Но, переводя на язык драмы «Войну и мир», Булгаков выполнял и свою писательскую задачу. Он окунулся в тот мир дворянской интеллигенции, какой был близок и понятен ему. Оттого в лицах Толстого непредсказуемо, без насильственных вторжений в текст, а лишь путем направленного отбора, проступали черточки булгаковских сценических персонажей: Болконский легким абрисом напоминал Алексея Турбина, у Пети Ростова вдруг слышались интонации Лариосика.
Чтобы разобрать на реплики, сцены такой роман, как толстовский, а потом вновь сложить его в плотную конструкцию четырехактной драмы, требовался поистине исследовательский труд, не говоря о виртуозном знании сценического ремесла. Но Булгаков хотел воссоздать нечто большее — дух эпопеи, учась у Толстого искусству романиста. Памятуя, что в «Белой гвардии» он все же не до конца сладил с постройкой эпического романа, Булгаков как бы еще раз проверял себя опытом Толстого-романиста. Он готовился к созданию совсем иного, нового по структуре и интонациям романа, но пример Толстого нужен ему был хотя бы для отталкивания и разбега перед созданием «Мастера и Маргариты».
В 30-е годы Булгакову пришлось перелагать для сцены не одного лишь Толстого. В Художественном театре шла его инсценировка «Мертвых душ» Гоголя (1930—1932), где он разрешил себе большую свободу «сотворчества» с гением. По поэме Гоголя и «Ревизору» он написал сценарии для кино, создал пьесу по мотивам «Дон-Кихота» Сервантеса и либретто оперы по Мопассану («Рашель»).
«И вот, к концу моей писательской работы я был вынужден сочинять инсценировки. Какой блистательный финал, не правда ли? — писал Булгаков с печальной самоиронией П. С. Попову 7 мая 1932 года.— Я смотрю на полки и ужасаюсь: кого, кого еще мне придется инсценировать завтра? Тургенева? Лескова? Брокгауза-Эфрона? Островского? Но последний, к счастью, сам себя инсценировал, очевидно предвидя то, что случится со мною в 1929—1931 годах» [28].
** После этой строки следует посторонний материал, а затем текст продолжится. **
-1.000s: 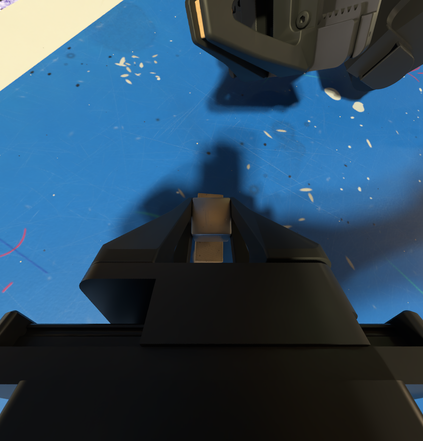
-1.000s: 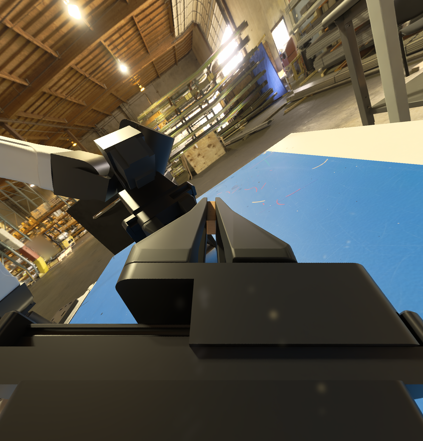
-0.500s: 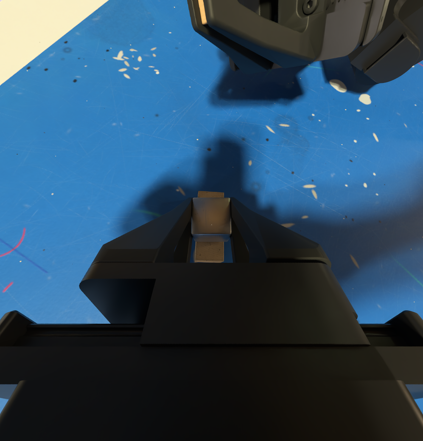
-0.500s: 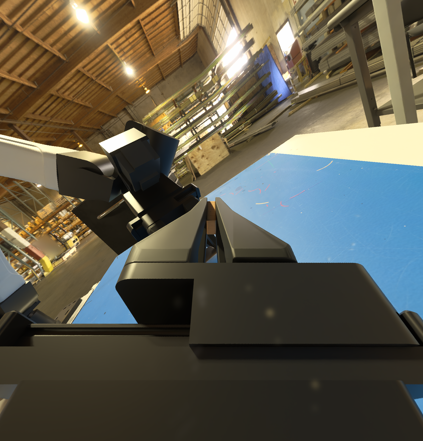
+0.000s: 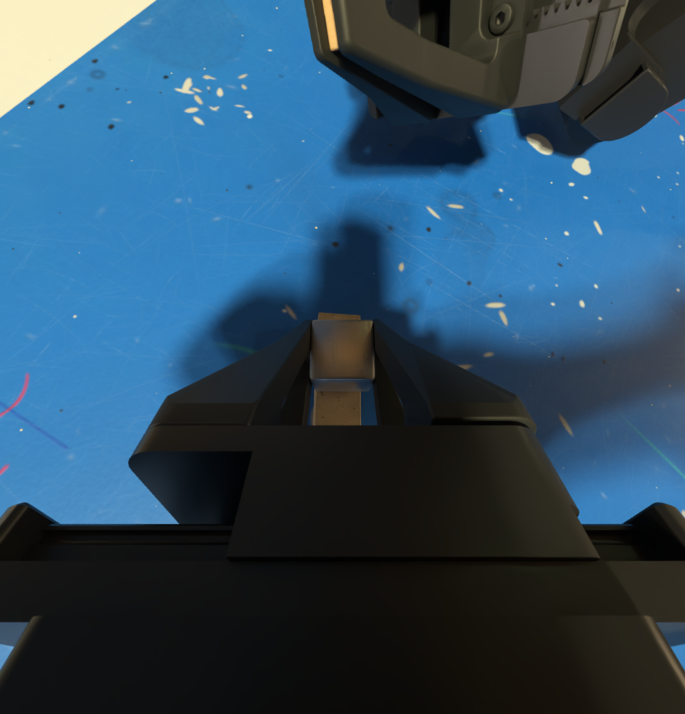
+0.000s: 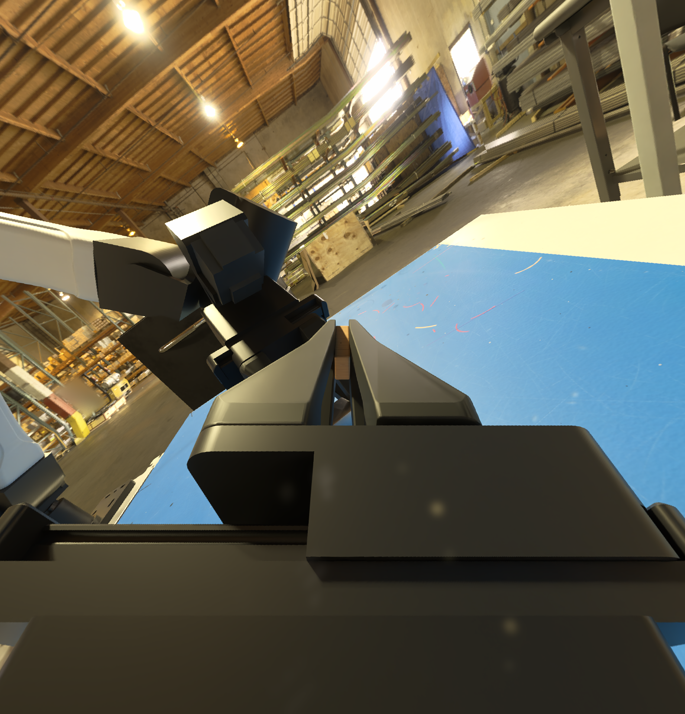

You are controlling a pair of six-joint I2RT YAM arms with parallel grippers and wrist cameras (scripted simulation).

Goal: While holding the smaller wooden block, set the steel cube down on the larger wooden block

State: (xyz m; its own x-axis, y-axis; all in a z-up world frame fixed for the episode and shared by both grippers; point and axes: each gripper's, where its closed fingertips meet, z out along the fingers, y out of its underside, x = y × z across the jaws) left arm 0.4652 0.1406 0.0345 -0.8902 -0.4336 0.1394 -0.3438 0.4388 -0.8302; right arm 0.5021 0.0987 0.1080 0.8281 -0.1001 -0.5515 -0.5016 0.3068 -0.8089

Конечно, писание заказных инсценировок, которые к тому же в большинстве своем фатально не пробивались на сцену или киноэкран, ощущалось Булгаковым как изнурительная поденщина, чем-то напоминавшая то бедственное молодое время, когда он оттачивал (а порою и тупил) свое перо, сочиняя один за другим фельетоны для «Гудка». Беда, что писатель столь современный и яркий задерживал свободное дыхание своего таланта, сочиняя инсценировки или, в лучшем случае, историко-биографические пьесы.
Утешить себя можно лишь соображением, что и тут была не одна лишь принужденность и растрата сил художника. То, что в ходе этих работ Булгаков жил воображением и знанием, пополнявшимся штудировкой источников, в окружении величайших людей искусства и их творений, чистило душу, питало ее художественным озоном и создавало поле высокого духовного напряжения вблизи всей его жизни. Где-то рядом шумел, негодуя на Булгакова, Владимир Киршон, писал на него поклеп Сталину В. Билль-Белоцерковский, пускал ко дну постановку его пьесы Вс. Вишневский, усердствовали критики В. Блюм, О. Литовский, П. Орлинский, а Булгаков в это время беседовал один на один с Пушкиным, общался с великими романами Толстого и Сервантеса, гениальными комедиями Мольера и вслушивался в этот золотой камертон искусства. В судьбе французского придворного комедиографа и русского поэта Булгаков искал опору своему личному и творческому поведению.
Прежде чем автор будущего «Театрального романа» решился отстраненно, в лирико-иронической исповеди бросить взгляд на трагический опыт собственной писательской судьбы, он сознавал свое положение и скорбную неизбежность нести свой крест на судьбе другого художника: в блестящей книге «Жизнь господина де Мольера» (1932—1933) и драме «Мольер» («Кабала святош», 1929—1936).
В романической биографии и еще более в пьесе отчетливо слышима больная тема: искусство и власть, свобода художника и принуждение его временщиками, трусами и ханжами. Воскрешая далекую судьбу парижского комедианта и нравы Пале-Рояля, Булгаков не строил эзопову басню, но невольно обдумывал то, что случилось с ним, свои отношения со Сталиным. Польщенный его телефонным звонком и еще более вниманием к «Дням Турбиных», его личным соизволением возвращенным на сцену в 1932 году, драматург допускал у могущественного вождя то соображение, что Булгаков, как будет сказано в пьесе о Мольере, «может служить к славе царствования».